The diary of Ida Blatto

By JAMES STEPHEN BEHRENS

I used to go to used bookstores and rummage sales, looking for old diaries and photograph books. I wondered how such treasures ended up in places like that, being sold to strangers like me when they should have been kept in the family.

Karen, who worked for us in the monastery’s bonsai barn, has such a book. It is a diary of a woman. Born not long after the Titanic went down, Ida Blatto faithfully kept a journal. A diary of a young girl. A fat book, in good condition. There are faded calling cards and letters, report cards, brittle, yellowed newspaper clippings, long dried flowers and corsages, words to Christmas carols and poems she wrote. There are notes in the margins highlighting special loves and hopes and the innocent delights of long ago evenings.
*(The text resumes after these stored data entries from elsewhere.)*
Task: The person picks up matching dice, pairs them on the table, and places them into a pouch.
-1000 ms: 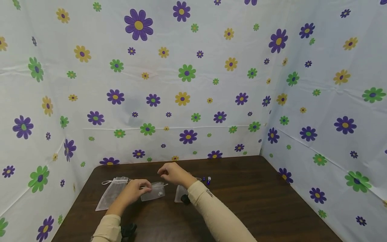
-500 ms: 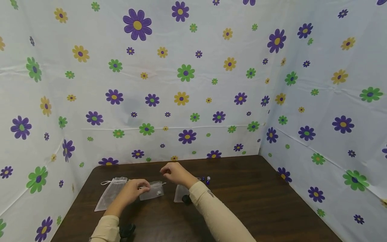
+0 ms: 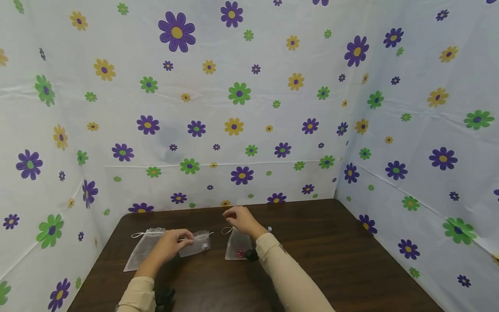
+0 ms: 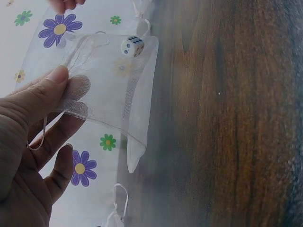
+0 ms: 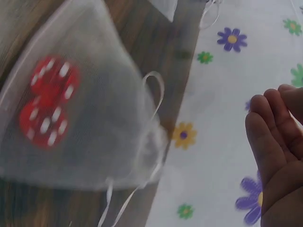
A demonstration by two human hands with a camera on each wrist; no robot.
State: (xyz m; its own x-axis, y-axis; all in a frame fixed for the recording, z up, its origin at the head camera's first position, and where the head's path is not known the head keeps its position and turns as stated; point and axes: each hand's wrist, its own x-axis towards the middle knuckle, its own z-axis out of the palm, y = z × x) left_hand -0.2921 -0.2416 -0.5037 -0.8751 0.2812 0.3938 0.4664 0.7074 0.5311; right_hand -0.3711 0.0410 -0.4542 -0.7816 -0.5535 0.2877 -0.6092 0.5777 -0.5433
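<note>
My left hand (image 3: 171,243) pinches a small sheer drawstring pouch (image 4: 102,90) between thumb and fingers. A white die with dark pips (image 4: 132,46) lies inside that pouch. My right hand (image 3: 242,220) hovers over the top of a second sheer pouch (image 3: 235,242) on the table; nothing shows between its fingers in the right wrist view. Two red dice (image 5: 45,123) with white pips are inside this second pouch. Its looped drawstring (image 5: 156,94) lies at the mouth.
A larger sheer pouch (image 3: 140,253) lies flat at the left of the dark wooden table (image 3: 331,260). A whitish die (image 3: 270,229) sits just beyond my right wrist. Flower-printed cloth (image 3: 234,108) walls the table at the back and sides.
My right hand has moved right, from near the left-hand pouch to above the second pouch. The red dice now show; the blue dice are hidden behind the arm. My left hand barely moved.
</note>
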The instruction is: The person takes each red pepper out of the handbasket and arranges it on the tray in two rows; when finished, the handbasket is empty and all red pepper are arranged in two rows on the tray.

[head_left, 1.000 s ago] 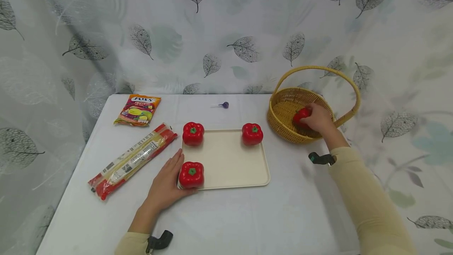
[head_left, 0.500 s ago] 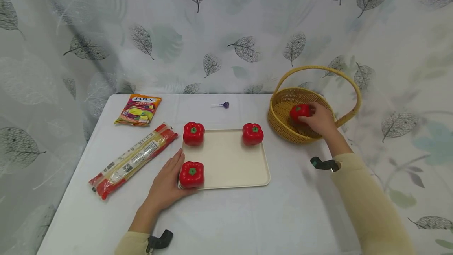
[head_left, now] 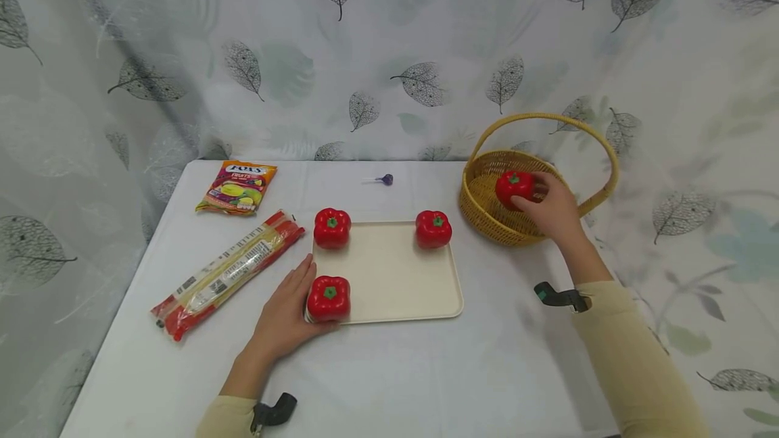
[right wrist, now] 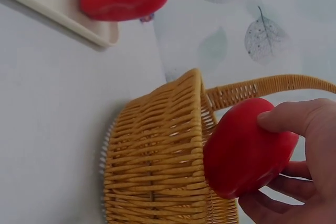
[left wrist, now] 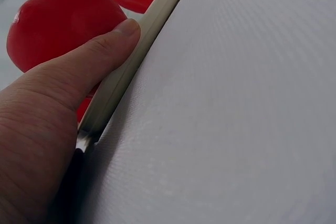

She knew a good and happy life in her early years -- years of so much hope and promise, a life of waiting for love and growing up. But things did not turn out very well for Ida.

The day Karen brought the book in, I asked her what happened to Ida. She told me she remembered her as an old eccentric woman who lived alone in a big house. She never married and as she grew old, she was shunned by the neighborhood for her strange and perhaps mean ways.

She died and no one wanted to go through her belongings. Somehow Karen got the book and she treasures it. She takes loving care of it, keeping it in a box, wrapped in beautiful paper.

She has a soft spot for Ida. I do, too.

What happens in a life that starts out with such promise and hope and then somehow takes a turn down a long, painful road and never seems to come back? We all know people like Ida. The answer to such is the stuff of many a novel.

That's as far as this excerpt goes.